Commenting on the findings of Medscape Medical News, Barry A. Singer, MD, director, The MS Center for Innovations in Care at Missouri Baptist Medical Center, St. Louis, noted “at this point, we can see that patients who have already been exposed to the COVID-19 virus and the ocrelizumab can give a good T cell response to the virus. ” This is especially important in patients with depleted B cells, said Singer, who did not participate in the research.
“The biggest question that arises is, does this apply to vaccines? Will the vaccine work if I use a drug to deplete B cells? This study has not responded to that,” although new ones have now begun. studies on the issue. dit.
“No harm is done to vaccination. The question is, will the vaccine work so effectively in certain disease-modifying therapies?” Singer asked.
Also commenting on the findings, John Corboy, MD, a professor of neurology at the University of Colorado School of Medicine, Aurora, said Medscape Medical News he was impressed with the wide variety of tests used.
“So it was relatively broad. It wasn’t the biggest study, but considering the time period, it’s a pretty important undertaking to be able to get all these patients and do the tests,” said Corboy, who is also co-director of the Rocky Mountain MS Center at the University of Colorado.
He noted that the results showed variability between antibody tests, but there were no differences in T cell response between treatment groups.

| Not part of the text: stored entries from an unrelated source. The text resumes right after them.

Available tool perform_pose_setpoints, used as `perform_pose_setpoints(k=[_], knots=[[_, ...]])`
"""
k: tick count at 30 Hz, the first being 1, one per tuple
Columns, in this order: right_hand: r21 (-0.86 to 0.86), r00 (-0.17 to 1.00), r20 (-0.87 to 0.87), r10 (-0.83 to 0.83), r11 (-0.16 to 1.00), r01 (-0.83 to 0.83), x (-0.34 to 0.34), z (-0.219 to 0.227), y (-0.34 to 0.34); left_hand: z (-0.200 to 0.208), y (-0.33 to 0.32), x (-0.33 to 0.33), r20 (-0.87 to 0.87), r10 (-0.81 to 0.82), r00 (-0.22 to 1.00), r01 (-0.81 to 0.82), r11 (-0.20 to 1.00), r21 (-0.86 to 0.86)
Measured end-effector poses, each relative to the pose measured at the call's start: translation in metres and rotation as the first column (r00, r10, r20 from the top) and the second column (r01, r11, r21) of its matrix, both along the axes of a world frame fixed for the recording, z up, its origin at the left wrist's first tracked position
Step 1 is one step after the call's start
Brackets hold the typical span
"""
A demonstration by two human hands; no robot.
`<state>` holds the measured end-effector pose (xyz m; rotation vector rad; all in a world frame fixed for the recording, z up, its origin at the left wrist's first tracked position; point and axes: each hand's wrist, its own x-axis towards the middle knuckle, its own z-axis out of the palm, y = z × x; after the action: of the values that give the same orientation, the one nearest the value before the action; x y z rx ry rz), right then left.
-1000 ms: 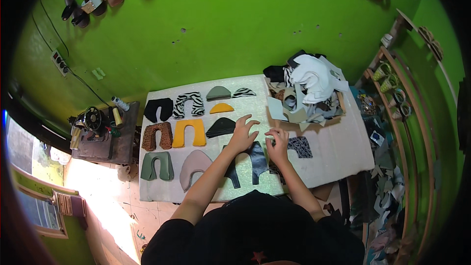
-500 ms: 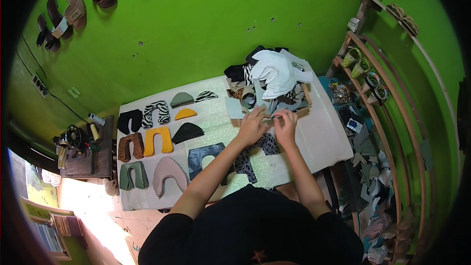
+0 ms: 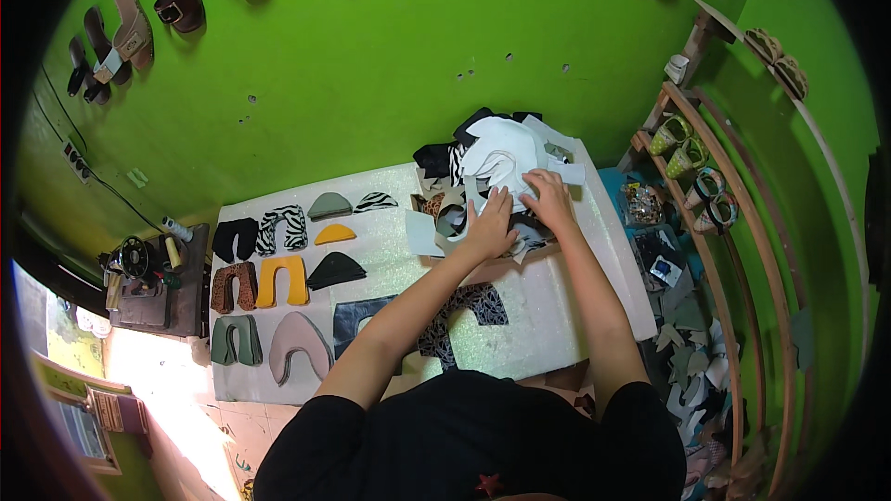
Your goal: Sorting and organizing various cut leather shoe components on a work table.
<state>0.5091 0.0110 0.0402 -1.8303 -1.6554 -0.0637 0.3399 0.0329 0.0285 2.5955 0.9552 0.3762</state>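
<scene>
Both hands are reaching into the heap of cut pieces lying at about one o'clock on the white surface. The left hand is pressing flat on the heap's near edge, fingers spread, gripping nothing. The right hand is resting just beside it at three o'clock, fingers curled onto a pale piece; whether its grip is closing on that piece I cannot tell. Sorted shoe-upper cutouts are lying in rows at nine o'clock, well apart.
</scene>
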Motion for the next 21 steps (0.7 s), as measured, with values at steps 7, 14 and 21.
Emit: perform_pose_setpoints(k=[7,14,21], knots=[[-0.022,0.983,0.084,0.164,0.986,-0.163,0.023,-0.015,0.014,-0.011,0.001,0.012,-0.063,0.041,0.997,-0.042,0.999,-0.021],[0.045,0.946,0.192,0.260,0.961,-0.273,0.019,-0.010,0.017,-0.014,0.009,0.008,0.000,0.088,0.996,-0.088,0.996,-0.032],[0.246,0.885,0.390,0.256,0.897,-0.368,0.026,-0.036,0.029,-0.011,0.008,0.009,0.023,0.078,0.997,-0.078,0.996,-0.032]])
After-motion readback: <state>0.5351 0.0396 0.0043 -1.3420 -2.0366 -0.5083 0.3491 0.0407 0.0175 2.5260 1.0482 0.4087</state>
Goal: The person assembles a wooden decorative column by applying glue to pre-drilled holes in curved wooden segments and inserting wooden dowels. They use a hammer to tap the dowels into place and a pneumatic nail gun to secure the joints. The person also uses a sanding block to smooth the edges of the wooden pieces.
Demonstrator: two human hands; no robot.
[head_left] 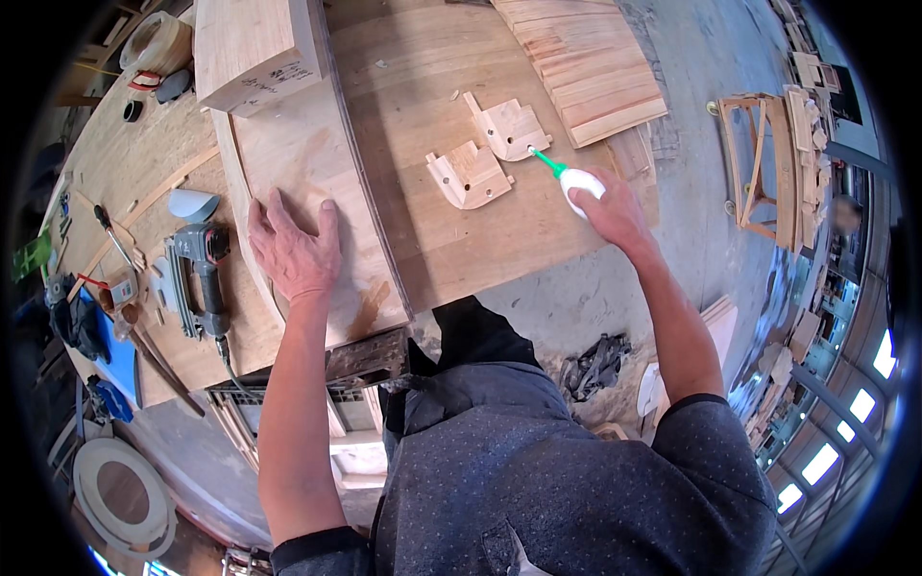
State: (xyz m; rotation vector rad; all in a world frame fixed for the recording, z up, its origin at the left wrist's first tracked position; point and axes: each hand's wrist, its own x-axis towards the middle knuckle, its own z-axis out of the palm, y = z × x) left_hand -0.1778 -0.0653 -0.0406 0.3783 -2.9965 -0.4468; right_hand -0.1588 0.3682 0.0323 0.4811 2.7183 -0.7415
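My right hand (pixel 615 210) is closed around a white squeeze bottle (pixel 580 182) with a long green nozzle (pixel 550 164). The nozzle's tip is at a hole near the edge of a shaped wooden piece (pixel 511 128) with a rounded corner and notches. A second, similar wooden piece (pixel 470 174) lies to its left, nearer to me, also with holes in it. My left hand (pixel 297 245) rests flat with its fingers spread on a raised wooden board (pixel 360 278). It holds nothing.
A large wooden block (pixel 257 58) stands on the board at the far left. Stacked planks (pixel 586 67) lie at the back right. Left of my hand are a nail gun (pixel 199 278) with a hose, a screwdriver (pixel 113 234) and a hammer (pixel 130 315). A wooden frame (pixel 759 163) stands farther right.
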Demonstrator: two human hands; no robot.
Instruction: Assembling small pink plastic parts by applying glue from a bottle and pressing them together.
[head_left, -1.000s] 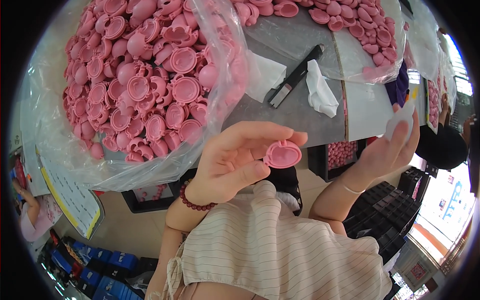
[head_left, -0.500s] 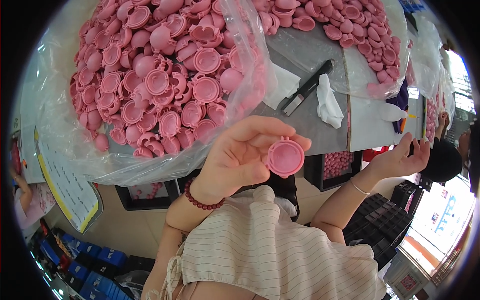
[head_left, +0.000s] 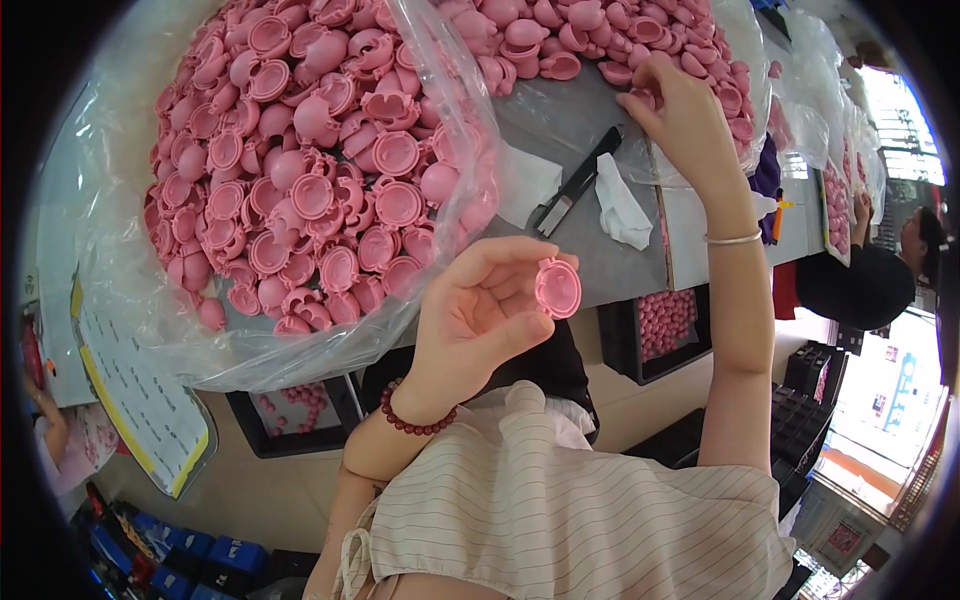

“This is mostly reassuring, but it’s also a bit of a warning in the sense that there is a diminished response. And it’s a reminder that we should consider all the different drugs and their potential effect on vaccines,” he said. to say.
The study was funded by a grant initiated by F. Hoffman-La Roche researcher. A researcher is an employee of F. Hoffman-La Roche. Kister and other researchers have not reported any relevant financial relationships. Singer has not reported any relevant financial relationships. Corboy reported that it will participate in a new vaccine study that will be conducted in conjunction with the Kister team of researchers.
Annual Meeting of the American Academy of Neurology (AAN) 2021. Emerging Science Session, P15.014. Filed April 18, 2021.